In silico simulations for prediction and modeling of protein engineering within catalytic subunit of direct electron transfer type FAD glucose dehydrogenase for increases in substrate specificity and structural stability.

Abstract

The bacterial flavin adenine dinucleotide (FAD) glucose dehydrogenase (FADGDH) is composed of three subunits; 1) a catalytic subunit which belongs to the glucose-methanol-choline (GMC) oxidoreductase family contains an FAD cofactor and 3Fe-4S cluster in its redox center, 2) a hitchhiker protein subunit functioning in the bacterial TAT secretion system, and 3) a membrane-bound subunit with three heme c moieties, responsible for the transfer of electrons between the active-site cofactor and external electron acceptors.
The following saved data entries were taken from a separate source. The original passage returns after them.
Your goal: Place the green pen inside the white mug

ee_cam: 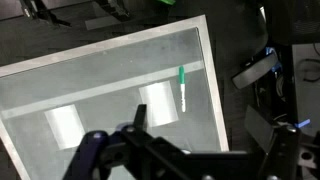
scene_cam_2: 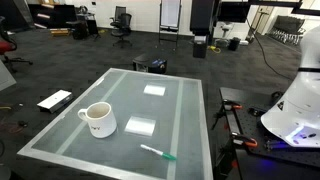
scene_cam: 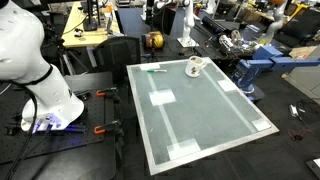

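Observation:
The green pen (scene_cam: 155,70) lies flat on the glass table near its far edge, to the left of the white mug (scene_cam: 195,66). In an exterior view the mug (scene_cam_2: 97,120) stands upright near the table's front left, and the pen (scene_cam_2: 157,152) lies to its right near the front edge. In the wrist view the pen (ee_cam: 182,88) lies near the table's right edge, green end up and pale end down. The mug is out of the wrist view. My gripper (ee_cam: 205,150) hangs high above the table, open and empty, below the pen in the picture.
White tape patches (ee_cam: 155,103) (ee_cam: 65,125) mark the table top (scene_cam: 200,120). The robot base (scene_cam_2: 295,110) stands beside the table. A blue vise (scene_cam: 255,68) and cluttered benches lie beyond the mug. A flat box (scene_cam_2: 54,100) lies on the floor.

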`<state>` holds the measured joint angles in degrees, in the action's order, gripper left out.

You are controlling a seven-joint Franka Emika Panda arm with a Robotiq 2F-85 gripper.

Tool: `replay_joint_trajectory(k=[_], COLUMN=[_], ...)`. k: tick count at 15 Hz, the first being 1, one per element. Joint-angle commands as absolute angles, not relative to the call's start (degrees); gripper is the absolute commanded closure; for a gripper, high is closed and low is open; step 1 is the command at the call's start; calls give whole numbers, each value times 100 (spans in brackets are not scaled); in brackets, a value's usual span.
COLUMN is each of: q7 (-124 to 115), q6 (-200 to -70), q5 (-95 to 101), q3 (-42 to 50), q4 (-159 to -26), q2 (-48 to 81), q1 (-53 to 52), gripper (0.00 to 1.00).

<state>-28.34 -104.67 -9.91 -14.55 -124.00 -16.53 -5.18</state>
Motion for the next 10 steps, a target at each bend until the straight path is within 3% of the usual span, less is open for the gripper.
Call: replay_joint_trajectory(k=[1, 10], q7=[-2851, -3011], q6=[-10458, -10662], q5=[-971, -833], q3=[-1394, -1493], q4=[-12389, -12504], q2=[-1645, -1615], q1=[-586, -597], gripper=[0, 0])
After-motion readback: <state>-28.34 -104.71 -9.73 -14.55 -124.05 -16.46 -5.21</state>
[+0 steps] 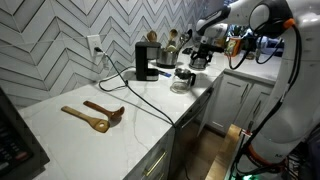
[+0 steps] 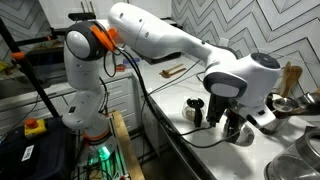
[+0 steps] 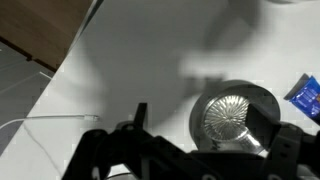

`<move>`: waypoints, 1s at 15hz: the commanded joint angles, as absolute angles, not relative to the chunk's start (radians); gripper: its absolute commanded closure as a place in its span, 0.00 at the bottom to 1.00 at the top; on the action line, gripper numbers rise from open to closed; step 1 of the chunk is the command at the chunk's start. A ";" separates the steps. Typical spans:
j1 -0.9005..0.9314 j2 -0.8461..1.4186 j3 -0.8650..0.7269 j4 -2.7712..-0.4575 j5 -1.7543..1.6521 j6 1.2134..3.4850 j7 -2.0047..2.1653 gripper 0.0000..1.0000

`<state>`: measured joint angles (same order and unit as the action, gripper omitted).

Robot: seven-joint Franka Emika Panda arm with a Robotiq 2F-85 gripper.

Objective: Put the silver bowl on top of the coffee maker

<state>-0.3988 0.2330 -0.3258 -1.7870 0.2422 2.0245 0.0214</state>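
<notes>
Silver bowl (image 3: 236, 115) below tool (image 3: 214, 138), counter edge (image 3: 80, 50) well apart

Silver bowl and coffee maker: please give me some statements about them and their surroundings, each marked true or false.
1. The silver bowl sits on top of the coffee maker. False: in the wrist view it rests on the white counter.
2. The coffee maker stands at the tiled wall, near a wall outlet. True.
3. The wooden spoons lie inside the silver bowl. False: they lie on the bare counter, well away from the bowl.
4. A blue packet lies close to the silver bowl in the wrist view. True.
</notes>
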 commanded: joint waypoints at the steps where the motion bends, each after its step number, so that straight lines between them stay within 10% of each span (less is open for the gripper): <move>1: -0.439 0.314 -0.316 -1.727 0.309 1.993 -0.053 0.00; 15: -0.492 0.470 -0.267 -1.599 0.431 1.994 -0.054 0.11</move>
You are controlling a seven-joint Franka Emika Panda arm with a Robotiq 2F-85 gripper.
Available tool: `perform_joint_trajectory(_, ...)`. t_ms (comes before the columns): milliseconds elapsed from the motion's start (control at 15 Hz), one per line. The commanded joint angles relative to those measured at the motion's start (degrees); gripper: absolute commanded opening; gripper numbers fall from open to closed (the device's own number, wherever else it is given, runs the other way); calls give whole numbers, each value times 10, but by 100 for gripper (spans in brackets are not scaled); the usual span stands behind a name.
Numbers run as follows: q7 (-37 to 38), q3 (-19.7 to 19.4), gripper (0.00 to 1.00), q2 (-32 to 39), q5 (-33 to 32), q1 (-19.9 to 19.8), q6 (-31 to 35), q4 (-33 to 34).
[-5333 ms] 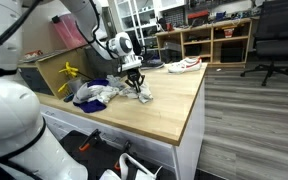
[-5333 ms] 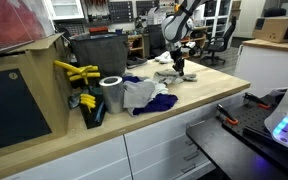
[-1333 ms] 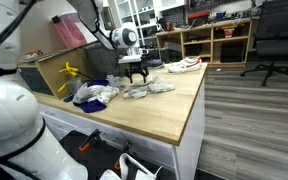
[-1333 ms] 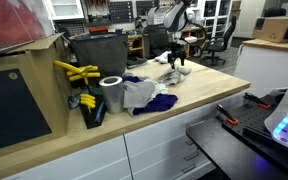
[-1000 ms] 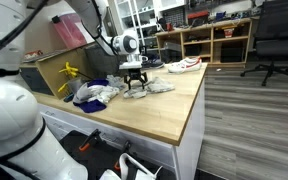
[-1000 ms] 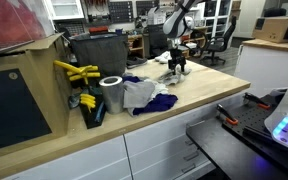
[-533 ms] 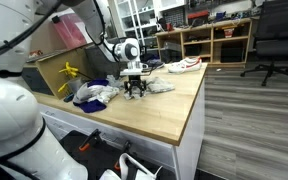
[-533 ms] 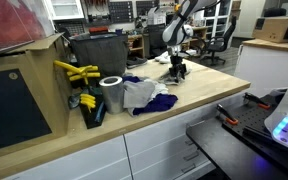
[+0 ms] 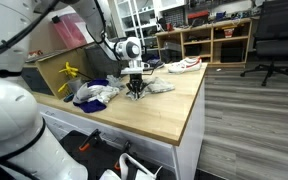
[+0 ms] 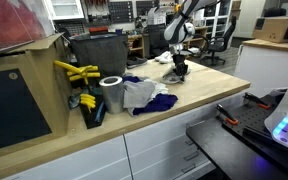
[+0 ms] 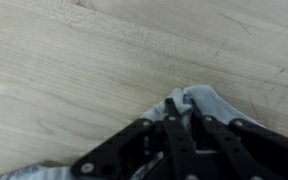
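Observation:
A light grey cloth (image 9: 156, 86) lies crumpled on the wooden table top (image 9: 169, 110). My gripper (image 9: 136, 92) stands straight down on the cloth's near edge; in an exterior view the gripper (image 10: 180, 72) is pressed onto the same cloth (image 10: 166, 76). In the wrist view the gripper (image 11: 180, 103) has its two black fingers (image 11: 170, 115) nearly together, with a raised fold of the grey cloth (image 11: 210, 100) pinched between them. Bare wood shows beyond the fold.
A heap of white and blue cloths (image 9: 92, 94) lies beside the gripper, next to a metal cylinder (image 10: 111, 93) and a box with yellow tools (image 10: 74, 72). A white and red shoe (image 9: 184, 65) sits at the table's far end. The table edge (image 9: 196, 110) drops to the floor.
The gripper came down from above the table onto the grey cloth, and its jaws went from wide open to closed on a fold of it.

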Motion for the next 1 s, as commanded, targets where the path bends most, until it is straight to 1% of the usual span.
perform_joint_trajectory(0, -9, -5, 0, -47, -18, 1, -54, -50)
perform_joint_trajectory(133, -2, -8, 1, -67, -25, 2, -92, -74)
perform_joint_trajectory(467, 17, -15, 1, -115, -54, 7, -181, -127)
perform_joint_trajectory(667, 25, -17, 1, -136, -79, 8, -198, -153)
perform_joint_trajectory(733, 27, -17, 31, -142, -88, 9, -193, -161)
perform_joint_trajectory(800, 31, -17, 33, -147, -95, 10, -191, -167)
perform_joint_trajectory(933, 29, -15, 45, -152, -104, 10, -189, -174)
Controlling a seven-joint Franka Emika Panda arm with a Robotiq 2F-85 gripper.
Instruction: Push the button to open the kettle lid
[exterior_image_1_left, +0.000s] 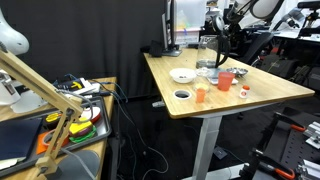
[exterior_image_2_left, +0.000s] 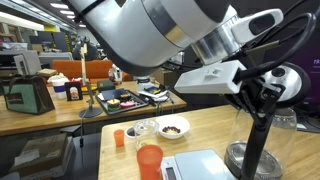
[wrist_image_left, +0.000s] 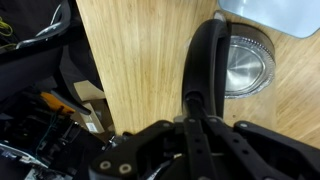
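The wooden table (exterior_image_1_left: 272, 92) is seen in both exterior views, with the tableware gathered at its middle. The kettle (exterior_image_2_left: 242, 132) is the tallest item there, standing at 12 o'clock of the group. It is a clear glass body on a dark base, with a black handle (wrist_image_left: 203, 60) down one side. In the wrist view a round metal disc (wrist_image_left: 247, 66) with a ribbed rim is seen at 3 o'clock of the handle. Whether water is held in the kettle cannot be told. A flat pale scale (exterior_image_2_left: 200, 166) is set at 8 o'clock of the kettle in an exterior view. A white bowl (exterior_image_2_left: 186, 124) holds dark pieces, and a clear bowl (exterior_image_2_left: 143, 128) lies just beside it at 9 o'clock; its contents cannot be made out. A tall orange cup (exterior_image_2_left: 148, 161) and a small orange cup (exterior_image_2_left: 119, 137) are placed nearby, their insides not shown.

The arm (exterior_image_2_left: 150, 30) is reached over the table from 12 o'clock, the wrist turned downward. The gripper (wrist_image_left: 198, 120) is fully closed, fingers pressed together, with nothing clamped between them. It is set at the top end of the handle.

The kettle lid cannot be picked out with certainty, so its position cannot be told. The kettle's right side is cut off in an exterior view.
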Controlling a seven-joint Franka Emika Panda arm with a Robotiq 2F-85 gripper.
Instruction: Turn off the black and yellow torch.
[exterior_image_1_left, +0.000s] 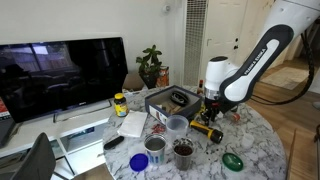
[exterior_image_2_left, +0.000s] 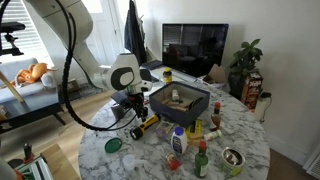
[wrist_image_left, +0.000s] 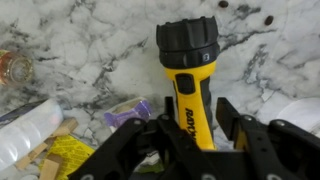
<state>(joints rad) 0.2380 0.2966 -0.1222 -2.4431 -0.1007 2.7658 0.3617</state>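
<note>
The black and yellow torch (wrist_image_left: 187, 70) lies on the marble table (wrist_image_left: 280, 60), with its black head pointing away from the wrist camera. It also shows in both exterior views (exterior_image_1_left: 208, 131) (exterior_image_2_left: 146, 126), near the table edge. My gripper (wrist_image_left: 197, 100) is low over the torch, with a finger on each side of the yellow body. The fingers are open, and a gap shows on the right side. The gripper also shows in both exterior views (exterior_image_1_left: 210, 118) (exterior_image_2_left: 137, 112). I cannot tell whether the torch's light is on.
A black box (exterior_image_1_left: 170, 100) (exterior_image_2_left: 180, 100) stands beside the gripper. Cups and tins (exterior_image_1_left: 177, 125), a green lid (exterior_image_1_left: 232, 160) (exterior_image_2_left: 113, 145), bottles (exterior_image_2_left: 178, 140) and a yellow-lidded jar (exterior_image_1_left: 120, 104) crowd the table. A purple item (wrist_image_left: 128, 110) and wrappers lie left of the torch.
</note>
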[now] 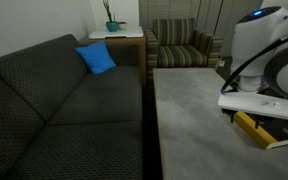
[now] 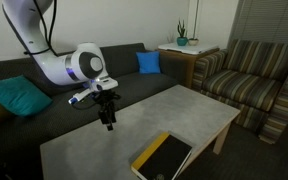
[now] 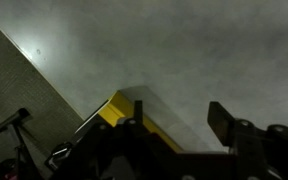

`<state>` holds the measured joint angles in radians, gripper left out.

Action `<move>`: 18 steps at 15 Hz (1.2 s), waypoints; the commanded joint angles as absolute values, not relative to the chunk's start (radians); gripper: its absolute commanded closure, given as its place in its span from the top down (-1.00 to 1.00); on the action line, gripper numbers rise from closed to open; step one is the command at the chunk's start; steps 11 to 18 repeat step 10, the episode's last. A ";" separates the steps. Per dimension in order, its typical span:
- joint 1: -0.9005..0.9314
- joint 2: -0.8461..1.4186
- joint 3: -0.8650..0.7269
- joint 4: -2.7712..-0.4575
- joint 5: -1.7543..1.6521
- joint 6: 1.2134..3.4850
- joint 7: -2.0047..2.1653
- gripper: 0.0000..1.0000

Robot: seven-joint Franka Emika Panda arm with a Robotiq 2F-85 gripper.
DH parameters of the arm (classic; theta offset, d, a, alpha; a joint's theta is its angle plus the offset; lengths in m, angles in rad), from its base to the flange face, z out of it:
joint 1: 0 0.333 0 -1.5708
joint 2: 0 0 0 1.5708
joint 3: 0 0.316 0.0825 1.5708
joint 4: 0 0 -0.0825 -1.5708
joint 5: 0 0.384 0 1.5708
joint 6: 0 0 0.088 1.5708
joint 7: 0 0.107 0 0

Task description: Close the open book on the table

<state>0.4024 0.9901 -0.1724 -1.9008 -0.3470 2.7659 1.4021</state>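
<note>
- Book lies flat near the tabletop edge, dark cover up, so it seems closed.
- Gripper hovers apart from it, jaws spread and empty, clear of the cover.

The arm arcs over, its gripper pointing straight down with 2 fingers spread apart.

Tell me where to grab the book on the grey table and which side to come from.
Take the book by its yellow long edge, coming from the side nearest the gripper, low and almost level with the table. It lies flat and thin, so a straight top-down pinch would likely find nothing to close on.
</note>
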 commanded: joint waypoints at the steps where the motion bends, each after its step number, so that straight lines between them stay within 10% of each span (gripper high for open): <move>1: 0.373 0.985 -0.105 -1.950 -0.310 2.825 1.208 0.96; 18: 0.420 1.074 -0.054 -1.908 -0.180 2.847 0.927 1.00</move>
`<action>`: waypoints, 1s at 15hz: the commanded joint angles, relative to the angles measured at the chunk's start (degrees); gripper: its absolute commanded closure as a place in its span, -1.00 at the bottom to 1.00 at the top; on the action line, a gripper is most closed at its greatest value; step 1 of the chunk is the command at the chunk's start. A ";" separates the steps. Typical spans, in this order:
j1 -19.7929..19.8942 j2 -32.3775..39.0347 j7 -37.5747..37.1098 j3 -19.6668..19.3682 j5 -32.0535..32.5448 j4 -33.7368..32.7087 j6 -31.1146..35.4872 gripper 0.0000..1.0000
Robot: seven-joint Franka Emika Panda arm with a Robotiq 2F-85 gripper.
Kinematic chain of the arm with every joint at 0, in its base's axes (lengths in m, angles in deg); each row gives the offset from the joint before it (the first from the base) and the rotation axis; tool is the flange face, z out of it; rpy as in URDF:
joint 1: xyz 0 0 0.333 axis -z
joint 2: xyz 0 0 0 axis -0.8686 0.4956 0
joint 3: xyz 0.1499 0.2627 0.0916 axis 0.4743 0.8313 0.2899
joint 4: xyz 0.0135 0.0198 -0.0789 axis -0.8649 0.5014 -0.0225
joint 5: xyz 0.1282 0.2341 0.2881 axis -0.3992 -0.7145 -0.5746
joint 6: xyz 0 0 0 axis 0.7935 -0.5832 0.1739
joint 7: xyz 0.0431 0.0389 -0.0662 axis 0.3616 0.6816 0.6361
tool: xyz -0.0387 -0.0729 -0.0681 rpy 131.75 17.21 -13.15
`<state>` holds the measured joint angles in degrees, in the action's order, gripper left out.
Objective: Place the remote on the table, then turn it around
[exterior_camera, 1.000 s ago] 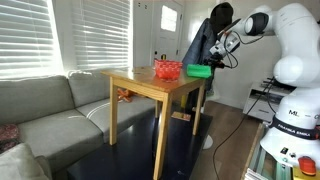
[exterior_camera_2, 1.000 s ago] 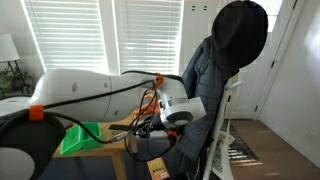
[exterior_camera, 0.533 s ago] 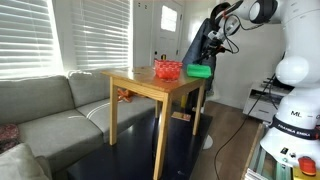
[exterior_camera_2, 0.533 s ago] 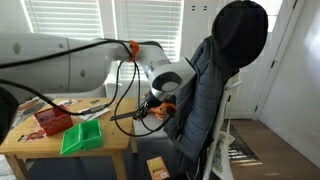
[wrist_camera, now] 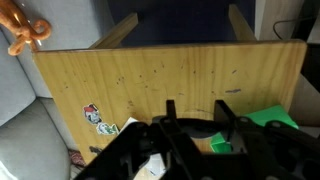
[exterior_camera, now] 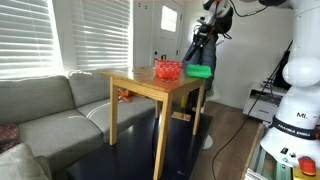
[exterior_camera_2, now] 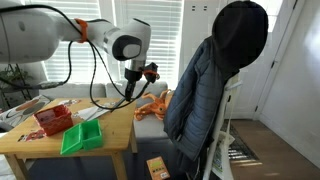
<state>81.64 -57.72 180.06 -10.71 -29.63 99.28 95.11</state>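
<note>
Wrist view looks straight down on the counter [wrist_camera: 170,75] now that I have risen above it. My hand [wrist_camera: 196,122] is pressed together, with no remote visible, so placing it is my next step.

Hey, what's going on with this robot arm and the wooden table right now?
The robot arm holds its gripper high above the light-wood table, jaws shut, with the wrist camera looking down at the tabletop. A red basket and a green tray sit on the table. I can't make out a remote on it, nor tell whether one is between the jaws.
</note>
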 commanded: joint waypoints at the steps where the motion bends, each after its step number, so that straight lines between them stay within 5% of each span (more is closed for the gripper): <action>1: -7.31 -6.82 -5.99 0.91 10.65 9.65 12.56 0.65; 10: -19.65 -12.99 -30.21 3.87 48.23 25.12 33.64 0.65; 13: -21.83 -14.55 -37.21 3.31 61.58 29.02 37.62 0.65; 15: -19.81 -16.46 -39.05 5.70 68.27 32.32 42.75 0.65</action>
<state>60.98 -69.27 144.43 -6.08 29.58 124.91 131.17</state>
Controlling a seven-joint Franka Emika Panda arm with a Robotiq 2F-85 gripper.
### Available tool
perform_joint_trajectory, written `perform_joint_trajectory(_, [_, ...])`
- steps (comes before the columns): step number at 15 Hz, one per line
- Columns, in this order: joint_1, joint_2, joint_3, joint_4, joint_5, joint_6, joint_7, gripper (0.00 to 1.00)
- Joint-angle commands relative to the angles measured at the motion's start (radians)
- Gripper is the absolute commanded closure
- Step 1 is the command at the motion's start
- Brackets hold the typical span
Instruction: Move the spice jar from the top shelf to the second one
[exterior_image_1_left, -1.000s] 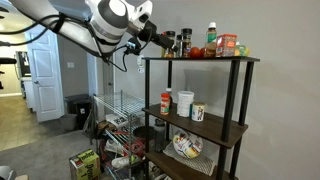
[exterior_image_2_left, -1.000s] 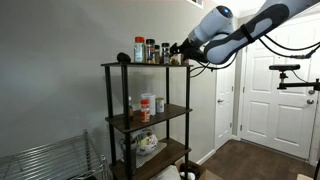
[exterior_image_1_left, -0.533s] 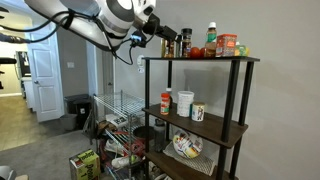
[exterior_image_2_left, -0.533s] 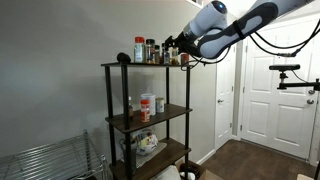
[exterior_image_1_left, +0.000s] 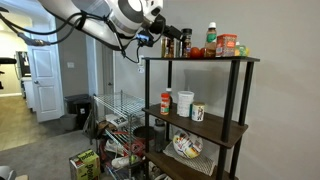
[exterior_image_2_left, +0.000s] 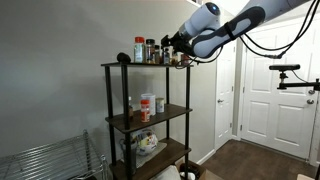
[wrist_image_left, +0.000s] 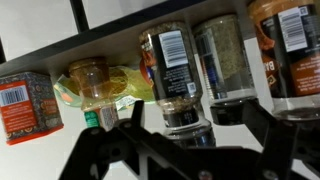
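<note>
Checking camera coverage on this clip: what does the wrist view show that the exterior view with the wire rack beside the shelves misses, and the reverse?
Only the wrist view: the barcode label on the spice jar, framed between the fingers of the open gripper.
Only the exterior view: the arm, the second shelf with its containers, the wire rack and the door.
Both: the gripper at the row of jars on the top shelf.

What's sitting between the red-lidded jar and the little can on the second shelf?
A white tub stands between the red-lidded jar and the can on the second shelf, seen in an exterior view.
</note>
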Motion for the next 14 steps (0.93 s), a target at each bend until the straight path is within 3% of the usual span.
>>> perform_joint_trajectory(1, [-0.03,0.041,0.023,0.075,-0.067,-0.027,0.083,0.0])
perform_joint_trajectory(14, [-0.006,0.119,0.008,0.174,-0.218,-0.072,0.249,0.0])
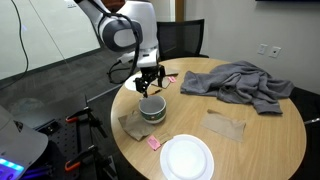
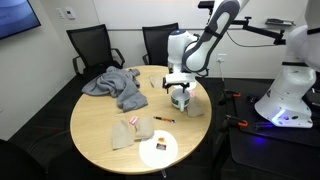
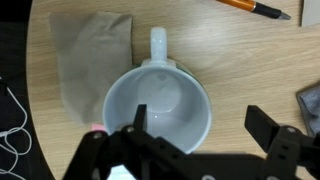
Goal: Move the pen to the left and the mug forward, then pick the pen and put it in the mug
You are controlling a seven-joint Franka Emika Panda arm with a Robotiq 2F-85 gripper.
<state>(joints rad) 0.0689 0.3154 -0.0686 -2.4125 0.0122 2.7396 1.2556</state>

The presence of the electron transfer subunit makes this enzyme able to transfer electron directly to the electrode, thereby designates this enzyme as a direct electron transfer (DET) type GDH. The recent X-ray crystal structure elucidation of its catalytic subunit complexed with small subunit, revealed the unique substrate binding cavity of this enzyme. This enzyme was then mutated within its substrate pocket to increase substrate specificity towards glucose as a validation for later energy minimization and molecular dynamics simulations using AMBER MD. Modeling both the FAD and 3Fe-4S cluster elucidated a new methodology for modeling proteins involving covalent bonding of cofactors and namely metal ion cluster harboring proteins. From this modeling, the electron transfer pathway involving both cofactors and metal ion clusters can be further investigated in DET type enzymes. With these new modeling techniques, we can take a new approach in designing future mutational candidates by first evaluating them in silico then applying those results to our wet lab testing for higher throughput and a more targeted approach in designing and creating mutations.